This fact is painfully obvious. Just visit the sci-fi/Fantasy section of your local Barnes and Nobles bookstore. The shelves are piled high with flouncing elves and Keith Parkinson cover art, forcing sci-fi authors to fight for space amid the Japanese manga fanboy shelves. It’s getting to the point that new sci-fi books are genuinely hard to come across, whereas any college dropout hack can hammer together a fantasy world and ride it’s sequels to fame, fortune, and bevies of convention babes.

Ladies and gentlemen, I am pleased to present you with your hack.

I want the money. The long hair book babes. A Porch Boxter used for the sole purpose of driving down my excessively long driveway to check my mail. The godlike feeling that comes with hundreds of thousands of people spending their free time reading your own bloated voluminous work.

However, writing takes some things I’ve never had a great supply of. Mainly, talent and time. Therefore, in the great literature tradition of plagiarism, I’ve decided to draw inspiration from the great contemporary (read: Best-selling) fantasy series currently hogging all of the prime retail space at the local bookstore.

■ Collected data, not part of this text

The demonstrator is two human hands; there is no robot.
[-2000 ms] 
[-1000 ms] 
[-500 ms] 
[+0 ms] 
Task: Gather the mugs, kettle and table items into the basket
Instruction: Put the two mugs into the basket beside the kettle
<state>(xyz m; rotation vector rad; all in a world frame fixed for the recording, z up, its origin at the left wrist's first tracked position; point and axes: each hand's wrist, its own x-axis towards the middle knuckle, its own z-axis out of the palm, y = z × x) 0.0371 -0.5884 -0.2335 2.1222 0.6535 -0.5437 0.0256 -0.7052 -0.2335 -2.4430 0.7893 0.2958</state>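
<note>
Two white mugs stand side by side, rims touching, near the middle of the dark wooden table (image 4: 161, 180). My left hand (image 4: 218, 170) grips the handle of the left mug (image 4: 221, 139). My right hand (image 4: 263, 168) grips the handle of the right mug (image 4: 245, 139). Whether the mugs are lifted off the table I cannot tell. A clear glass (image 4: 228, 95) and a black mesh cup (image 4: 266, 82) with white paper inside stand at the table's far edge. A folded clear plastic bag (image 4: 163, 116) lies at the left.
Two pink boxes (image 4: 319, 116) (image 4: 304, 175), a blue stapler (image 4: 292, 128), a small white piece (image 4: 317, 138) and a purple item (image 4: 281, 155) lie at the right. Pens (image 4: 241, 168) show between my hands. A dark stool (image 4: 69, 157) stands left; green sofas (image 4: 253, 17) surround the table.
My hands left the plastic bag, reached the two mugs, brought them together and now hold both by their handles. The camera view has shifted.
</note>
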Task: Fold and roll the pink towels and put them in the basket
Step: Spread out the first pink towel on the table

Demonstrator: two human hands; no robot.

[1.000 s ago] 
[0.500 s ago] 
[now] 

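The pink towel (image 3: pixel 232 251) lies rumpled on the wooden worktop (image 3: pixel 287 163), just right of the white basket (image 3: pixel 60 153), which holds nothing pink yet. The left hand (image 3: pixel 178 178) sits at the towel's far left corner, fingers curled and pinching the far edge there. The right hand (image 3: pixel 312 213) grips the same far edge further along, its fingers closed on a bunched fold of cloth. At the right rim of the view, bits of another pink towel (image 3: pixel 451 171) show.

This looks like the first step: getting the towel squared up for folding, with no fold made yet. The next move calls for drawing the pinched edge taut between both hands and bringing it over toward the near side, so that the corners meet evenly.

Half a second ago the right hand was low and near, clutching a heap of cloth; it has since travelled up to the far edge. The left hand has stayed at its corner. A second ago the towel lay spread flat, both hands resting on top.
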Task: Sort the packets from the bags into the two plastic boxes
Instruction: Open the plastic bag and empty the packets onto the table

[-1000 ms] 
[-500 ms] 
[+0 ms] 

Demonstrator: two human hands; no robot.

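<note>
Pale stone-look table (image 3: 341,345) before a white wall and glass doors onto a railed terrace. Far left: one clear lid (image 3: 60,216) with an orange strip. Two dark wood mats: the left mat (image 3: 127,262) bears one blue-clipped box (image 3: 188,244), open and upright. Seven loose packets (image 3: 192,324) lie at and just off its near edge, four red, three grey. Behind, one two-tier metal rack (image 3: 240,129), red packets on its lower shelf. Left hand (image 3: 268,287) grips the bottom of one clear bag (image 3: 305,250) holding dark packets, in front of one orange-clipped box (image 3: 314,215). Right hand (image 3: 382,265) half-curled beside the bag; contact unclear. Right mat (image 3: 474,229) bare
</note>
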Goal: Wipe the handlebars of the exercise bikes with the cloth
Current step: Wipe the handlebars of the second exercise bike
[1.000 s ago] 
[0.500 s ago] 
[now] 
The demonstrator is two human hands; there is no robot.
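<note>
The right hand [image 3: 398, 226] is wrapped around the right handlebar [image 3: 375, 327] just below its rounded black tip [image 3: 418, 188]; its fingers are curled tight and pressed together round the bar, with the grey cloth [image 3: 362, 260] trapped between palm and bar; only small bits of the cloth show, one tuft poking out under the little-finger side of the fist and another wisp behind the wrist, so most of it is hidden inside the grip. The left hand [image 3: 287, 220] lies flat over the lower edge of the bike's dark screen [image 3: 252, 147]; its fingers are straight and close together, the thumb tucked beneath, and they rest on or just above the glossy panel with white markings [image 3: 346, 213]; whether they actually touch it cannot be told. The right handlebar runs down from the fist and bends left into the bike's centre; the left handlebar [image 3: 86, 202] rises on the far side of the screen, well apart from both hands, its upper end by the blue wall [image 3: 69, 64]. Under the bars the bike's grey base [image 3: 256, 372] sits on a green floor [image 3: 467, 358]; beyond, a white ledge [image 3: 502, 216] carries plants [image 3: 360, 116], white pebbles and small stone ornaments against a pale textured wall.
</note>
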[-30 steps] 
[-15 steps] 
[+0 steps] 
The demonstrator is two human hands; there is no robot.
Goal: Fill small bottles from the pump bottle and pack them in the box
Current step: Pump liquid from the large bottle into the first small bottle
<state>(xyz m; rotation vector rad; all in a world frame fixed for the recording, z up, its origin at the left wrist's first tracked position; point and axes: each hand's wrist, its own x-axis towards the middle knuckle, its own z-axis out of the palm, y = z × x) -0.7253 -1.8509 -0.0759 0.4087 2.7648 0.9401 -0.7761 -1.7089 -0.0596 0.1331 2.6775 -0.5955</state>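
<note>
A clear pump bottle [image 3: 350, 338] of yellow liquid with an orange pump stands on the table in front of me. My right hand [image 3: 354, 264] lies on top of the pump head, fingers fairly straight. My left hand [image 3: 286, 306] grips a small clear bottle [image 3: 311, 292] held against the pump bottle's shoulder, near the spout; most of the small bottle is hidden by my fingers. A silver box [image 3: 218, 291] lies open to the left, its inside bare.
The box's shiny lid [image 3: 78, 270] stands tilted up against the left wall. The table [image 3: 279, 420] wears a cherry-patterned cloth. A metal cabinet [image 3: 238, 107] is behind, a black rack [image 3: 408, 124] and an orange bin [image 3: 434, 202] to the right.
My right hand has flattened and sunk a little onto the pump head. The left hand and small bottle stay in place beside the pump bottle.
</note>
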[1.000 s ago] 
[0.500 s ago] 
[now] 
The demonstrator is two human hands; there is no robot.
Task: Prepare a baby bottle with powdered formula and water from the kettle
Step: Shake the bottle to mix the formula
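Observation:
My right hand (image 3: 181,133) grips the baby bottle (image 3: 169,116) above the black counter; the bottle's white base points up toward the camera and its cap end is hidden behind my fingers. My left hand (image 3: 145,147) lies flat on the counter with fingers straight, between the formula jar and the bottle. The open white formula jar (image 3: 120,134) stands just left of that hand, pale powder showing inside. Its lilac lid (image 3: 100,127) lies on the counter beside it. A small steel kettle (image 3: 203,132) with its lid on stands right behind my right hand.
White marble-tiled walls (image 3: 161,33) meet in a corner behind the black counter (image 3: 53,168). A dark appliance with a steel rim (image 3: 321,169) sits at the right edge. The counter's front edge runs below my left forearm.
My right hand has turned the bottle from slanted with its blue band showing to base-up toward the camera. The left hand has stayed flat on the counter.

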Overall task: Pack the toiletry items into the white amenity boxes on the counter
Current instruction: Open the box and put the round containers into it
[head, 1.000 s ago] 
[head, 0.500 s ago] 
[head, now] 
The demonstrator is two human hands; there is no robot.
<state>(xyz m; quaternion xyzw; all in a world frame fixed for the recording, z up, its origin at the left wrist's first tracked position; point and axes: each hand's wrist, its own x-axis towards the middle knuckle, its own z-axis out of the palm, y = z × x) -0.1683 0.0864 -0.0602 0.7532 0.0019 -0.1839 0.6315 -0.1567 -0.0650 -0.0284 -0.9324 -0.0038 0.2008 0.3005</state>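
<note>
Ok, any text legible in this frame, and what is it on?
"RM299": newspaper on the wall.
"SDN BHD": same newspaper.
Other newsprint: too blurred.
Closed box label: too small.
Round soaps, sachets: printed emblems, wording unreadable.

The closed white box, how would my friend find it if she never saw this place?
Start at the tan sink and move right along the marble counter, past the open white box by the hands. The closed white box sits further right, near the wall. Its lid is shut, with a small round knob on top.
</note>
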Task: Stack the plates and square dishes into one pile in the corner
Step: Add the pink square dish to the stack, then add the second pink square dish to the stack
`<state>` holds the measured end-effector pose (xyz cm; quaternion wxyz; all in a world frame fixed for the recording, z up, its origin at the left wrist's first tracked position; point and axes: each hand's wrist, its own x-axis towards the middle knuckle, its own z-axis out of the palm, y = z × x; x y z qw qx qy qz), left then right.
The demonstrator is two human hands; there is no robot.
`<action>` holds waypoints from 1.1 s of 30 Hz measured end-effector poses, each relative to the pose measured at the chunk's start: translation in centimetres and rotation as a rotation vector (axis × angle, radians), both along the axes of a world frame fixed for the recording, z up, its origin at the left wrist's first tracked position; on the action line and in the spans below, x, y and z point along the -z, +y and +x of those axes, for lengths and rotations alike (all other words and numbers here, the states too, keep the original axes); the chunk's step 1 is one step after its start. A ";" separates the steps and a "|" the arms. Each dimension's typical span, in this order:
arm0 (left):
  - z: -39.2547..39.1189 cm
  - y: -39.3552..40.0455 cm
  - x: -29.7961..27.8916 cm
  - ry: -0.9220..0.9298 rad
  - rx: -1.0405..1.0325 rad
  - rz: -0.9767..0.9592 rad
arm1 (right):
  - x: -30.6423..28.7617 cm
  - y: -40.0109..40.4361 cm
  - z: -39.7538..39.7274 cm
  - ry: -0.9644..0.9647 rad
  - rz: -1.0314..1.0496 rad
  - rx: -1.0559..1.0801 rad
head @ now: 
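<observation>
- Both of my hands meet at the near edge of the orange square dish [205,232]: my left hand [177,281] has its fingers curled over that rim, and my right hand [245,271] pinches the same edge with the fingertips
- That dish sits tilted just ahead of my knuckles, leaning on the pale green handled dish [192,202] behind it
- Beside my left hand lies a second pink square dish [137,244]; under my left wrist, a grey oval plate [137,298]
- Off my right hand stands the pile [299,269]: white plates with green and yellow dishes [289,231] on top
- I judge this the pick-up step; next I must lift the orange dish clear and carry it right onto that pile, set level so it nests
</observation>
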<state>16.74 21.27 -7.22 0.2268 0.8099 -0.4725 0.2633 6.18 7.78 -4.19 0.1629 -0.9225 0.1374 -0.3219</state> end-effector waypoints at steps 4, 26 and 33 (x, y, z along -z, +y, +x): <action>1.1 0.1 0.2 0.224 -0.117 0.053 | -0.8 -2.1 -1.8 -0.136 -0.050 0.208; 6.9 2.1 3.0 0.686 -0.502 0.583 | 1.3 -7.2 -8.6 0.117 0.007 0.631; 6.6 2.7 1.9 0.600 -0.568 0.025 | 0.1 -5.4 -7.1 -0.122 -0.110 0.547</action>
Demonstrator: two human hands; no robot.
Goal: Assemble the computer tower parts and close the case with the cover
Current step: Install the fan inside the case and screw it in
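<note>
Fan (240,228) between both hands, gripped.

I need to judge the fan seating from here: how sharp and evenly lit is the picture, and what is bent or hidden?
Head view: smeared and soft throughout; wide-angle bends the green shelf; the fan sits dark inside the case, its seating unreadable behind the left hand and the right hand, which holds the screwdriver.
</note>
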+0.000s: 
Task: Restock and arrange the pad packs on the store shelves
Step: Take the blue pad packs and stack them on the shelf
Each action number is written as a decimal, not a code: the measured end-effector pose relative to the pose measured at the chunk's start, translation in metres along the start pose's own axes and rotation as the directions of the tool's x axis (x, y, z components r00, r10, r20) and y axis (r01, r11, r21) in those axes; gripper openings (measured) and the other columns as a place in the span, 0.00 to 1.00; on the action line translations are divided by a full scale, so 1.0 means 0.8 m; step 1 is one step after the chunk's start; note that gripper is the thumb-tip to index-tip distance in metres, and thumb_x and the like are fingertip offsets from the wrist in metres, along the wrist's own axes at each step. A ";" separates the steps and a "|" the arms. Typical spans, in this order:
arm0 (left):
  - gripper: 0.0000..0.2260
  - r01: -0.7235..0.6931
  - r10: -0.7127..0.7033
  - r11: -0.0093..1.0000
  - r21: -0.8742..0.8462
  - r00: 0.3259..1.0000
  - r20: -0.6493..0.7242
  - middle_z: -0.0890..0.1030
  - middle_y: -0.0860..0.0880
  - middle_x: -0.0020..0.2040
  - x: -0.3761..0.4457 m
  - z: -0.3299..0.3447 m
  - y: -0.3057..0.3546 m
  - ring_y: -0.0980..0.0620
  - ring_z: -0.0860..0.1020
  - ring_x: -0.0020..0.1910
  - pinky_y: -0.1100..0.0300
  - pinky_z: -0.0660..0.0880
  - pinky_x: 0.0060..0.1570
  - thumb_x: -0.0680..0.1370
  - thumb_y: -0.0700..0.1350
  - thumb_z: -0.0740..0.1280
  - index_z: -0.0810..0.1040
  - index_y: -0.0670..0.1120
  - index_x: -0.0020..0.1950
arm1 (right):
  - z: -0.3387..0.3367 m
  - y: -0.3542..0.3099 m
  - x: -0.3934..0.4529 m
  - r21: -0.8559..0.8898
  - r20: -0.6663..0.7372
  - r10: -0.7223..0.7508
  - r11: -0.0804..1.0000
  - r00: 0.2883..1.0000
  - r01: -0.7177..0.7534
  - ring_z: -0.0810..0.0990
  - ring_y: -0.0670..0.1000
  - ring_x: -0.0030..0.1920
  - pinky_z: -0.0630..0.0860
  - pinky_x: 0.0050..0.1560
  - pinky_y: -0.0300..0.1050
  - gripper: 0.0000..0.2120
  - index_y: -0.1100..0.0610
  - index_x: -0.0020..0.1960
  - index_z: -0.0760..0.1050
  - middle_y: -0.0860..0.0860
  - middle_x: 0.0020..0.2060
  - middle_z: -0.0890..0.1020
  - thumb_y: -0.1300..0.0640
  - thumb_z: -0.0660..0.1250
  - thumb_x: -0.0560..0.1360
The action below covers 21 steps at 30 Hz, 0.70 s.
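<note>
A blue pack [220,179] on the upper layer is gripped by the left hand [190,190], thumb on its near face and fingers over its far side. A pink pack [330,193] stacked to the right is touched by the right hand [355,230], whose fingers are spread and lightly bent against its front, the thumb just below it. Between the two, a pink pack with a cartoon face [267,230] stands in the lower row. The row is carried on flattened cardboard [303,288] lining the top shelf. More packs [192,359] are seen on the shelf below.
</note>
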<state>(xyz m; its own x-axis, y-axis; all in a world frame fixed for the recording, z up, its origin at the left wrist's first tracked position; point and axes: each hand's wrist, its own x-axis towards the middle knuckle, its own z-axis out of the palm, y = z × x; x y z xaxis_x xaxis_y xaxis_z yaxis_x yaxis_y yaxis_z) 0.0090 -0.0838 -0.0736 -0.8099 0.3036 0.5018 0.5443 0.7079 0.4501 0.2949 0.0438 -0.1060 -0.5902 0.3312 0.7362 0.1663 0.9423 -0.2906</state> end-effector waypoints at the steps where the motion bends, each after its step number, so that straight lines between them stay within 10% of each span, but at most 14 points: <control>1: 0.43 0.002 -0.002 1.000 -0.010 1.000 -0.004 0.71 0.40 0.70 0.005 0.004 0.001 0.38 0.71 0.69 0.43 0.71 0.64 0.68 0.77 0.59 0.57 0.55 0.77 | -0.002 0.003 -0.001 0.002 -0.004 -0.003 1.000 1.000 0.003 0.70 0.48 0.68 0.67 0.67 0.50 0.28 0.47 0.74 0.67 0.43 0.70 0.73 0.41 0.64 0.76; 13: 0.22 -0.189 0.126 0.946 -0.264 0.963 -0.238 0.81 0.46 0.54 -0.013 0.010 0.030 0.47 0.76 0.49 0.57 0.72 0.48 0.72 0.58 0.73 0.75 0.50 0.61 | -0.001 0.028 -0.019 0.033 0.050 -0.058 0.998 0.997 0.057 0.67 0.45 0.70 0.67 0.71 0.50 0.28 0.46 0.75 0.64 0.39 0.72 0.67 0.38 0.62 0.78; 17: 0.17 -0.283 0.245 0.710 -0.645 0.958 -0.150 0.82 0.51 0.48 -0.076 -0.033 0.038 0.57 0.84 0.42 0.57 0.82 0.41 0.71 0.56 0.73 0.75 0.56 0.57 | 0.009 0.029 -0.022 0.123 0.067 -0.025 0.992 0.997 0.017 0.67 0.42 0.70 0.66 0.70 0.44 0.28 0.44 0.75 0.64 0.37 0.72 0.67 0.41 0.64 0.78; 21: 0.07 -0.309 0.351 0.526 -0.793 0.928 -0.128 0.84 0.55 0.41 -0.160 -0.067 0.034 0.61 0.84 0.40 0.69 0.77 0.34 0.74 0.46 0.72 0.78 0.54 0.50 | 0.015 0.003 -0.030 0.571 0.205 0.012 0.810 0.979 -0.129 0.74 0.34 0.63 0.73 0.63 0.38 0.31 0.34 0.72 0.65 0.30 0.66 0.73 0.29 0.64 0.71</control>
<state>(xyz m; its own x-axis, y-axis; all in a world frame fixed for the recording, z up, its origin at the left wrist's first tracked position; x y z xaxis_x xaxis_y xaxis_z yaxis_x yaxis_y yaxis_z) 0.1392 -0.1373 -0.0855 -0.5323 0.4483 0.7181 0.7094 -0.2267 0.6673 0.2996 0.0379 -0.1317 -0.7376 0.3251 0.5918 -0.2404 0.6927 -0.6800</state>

Now, obviously, the most important ingredient in any good (read: profitable) fantasy series is for it to meander over hundreds of thousands of pages, collected in immense, eight dollar volumes, each of which must be read in series in order to make any sense of the storyline. The current master of the art of bloated storytelling is, without a doubt, Robert Jordan, author of the much beloved (read: followed with sheep-like devotion) Wheel of Time series.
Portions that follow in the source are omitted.